I started my day at 6:30. The early start was self-chosen and gave me time to update myself before the first meeting with maintenance at 07:15 where urgent jobs for the day are discussed. This day there was no urgent task to attend to for my area of ​​responsibility so there was time, before the meeting, to talk to my technician about problems that had been and plans for the day. During the meeting with Maintenance, we talked about a trial to bleach the manufactured pulp in a new way that we were going to do during the day.

At 07:45, we had a meeting with the operators who were on their first shift after their leave. At the meeting, everyone that was present in the section met in the operating room to review what was new and what was planned. There were 6 shift employees plus an additional 12 working daytime who were present at the meeting. Some employees from the Development Department also showed up because of the trial with the new bleaching.

After the meeting, I had an opportunity to talk to the operators a little more in depth about what had been going on during the night. It turned out there was a counterbar to a plug screw that had ended up in the wrong position so that the counterbar could not run. It doesn't happen very often and is easy to fix if you know what to do.

My technician had also prepared for the installation of a pressure sensor after a pump that caused problems. Therefore, the operators had stopped the pump and secured part of the process so that the pressure sensor could be mounted. After starting the pump, I checked the pressure which turned out to be too low. The pressure at design flow should be 3.0 bar but it was only 1.5 bar as shown below.


I then spent some time contacting the project manager for the project where the pump was installed and describing the problem. The task of the project manager was then to pass on information to the supplier so that the problem could be solved without Holmen having to bear the cost. When this was done, my workday had ended, and it was time to wish the operators at the afternoon shift a pleasant weekend.

Blog post March 30

Working at Holmen is great in many ways. I thought it sounded extreme when I learned that the average employment time was close to 20 years at Hallsta Paper Mill when I started 12 years ago. Maybe people stay this long because there are always new things to learn and that no day is the same. For my own part, I feel that there is always opportunity for development both on a personal level as well as in the process you work with. The company is also constantly developing to be better and more sustainable.

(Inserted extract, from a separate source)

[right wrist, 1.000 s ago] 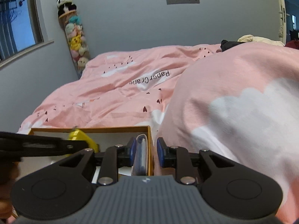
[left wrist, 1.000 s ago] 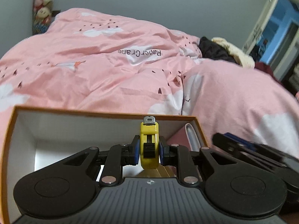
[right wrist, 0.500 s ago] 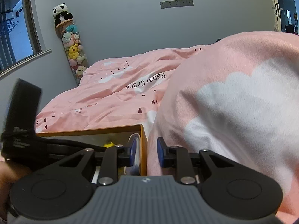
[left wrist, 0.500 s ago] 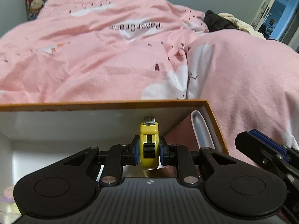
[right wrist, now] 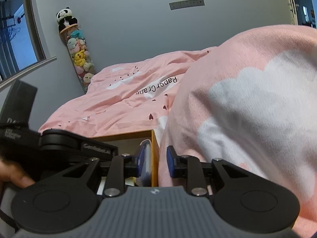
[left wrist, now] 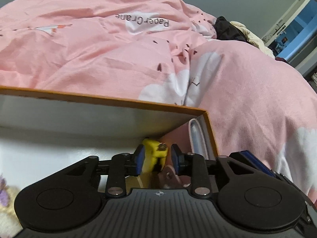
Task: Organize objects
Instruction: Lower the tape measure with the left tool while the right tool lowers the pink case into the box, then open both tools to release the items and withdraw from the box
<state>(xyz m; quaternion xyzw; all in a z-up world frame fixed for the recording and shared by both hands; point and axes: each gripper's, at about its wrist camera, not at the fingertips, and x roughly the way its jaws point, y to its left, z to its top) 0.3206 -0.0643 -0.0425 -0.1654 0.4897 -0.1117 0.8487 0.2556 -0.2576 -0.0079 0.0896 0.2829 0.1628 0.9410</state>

Over the years I have done many different things such as strategic investigations, large and small projects and I have also worked in different parts of the operating organization. To some extent, I have been able to influence my role and what I think is fun to work with, even though I have had a clear area of ​​responsibility in my position.

Holmen feels like a small company even though there are many employees. After working for 12 years, I feel confident that management is developing the company with a sustainable and long-term perspective. Having a stable owner also feels good. All this probably means that I and many others stay at Holmen for at least 20 years.


Blog post April 3

This will be my last blog post. During my blog period I have avoided writing to much about Corona and how the risk of spreading infection has changed our business. As you understand the impact is large and people avoid meeting in large groups as we might do under normal circumstances. When I write this post I am working from home. Something that does not disrupt the business too much as long as there are healthy employees on site that I can keep in touch with.

I hope you have gained a little insight to my role as Production Engineer at Hallsta paper mill.